▽
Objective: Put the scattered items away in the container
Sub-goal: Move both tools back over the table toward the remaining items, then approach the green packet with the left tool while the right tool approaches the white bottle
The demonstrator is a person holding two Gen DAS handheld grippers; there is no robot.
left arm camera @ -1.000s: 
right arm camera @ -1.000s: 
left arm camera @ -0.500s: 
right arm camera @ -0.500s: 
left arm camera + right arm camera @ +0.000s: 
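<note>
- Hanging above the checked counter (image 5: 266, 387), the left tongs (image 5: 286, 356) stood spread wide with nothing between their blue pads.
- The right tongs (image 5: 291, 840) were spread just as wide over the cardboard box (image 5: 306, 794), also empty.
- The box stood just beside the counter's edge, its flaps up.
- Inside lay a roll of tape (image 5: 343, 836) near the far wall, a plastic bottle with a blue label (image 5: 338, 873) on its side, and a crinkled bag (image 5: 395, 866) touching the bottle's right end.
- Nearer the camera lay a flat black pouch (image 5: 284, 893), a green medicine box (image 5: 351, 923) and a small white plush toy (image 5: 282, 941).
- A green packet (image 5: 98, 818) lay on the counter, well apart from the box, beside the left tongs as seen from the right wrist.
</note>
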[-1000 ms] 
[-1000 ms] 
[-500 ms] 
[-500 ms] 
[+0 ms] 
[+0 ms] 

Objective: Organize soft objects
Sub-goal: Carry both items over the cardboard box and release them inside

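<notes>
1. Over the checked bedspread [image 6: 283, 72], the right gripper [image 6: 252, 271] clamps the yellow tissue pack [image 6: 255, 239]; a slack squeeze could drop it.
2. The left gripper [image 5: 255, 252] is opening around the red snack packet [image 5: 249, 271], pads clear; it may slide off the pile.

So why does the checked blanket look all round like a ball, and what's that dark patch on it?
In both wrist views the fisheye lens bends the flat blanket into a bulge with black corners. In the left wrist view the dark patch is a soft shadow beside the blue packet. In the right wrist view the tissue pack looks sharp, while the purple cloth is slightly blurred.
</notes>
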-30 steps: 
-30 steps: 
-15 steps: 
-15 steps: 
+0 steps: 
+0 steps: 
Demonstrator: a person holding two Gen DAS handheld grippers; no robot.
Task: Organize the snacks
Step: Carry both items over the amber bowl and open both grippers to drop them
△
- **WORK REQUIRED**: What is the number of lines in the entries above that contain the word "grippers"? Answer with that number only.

- **TASK RESPONSE**: 3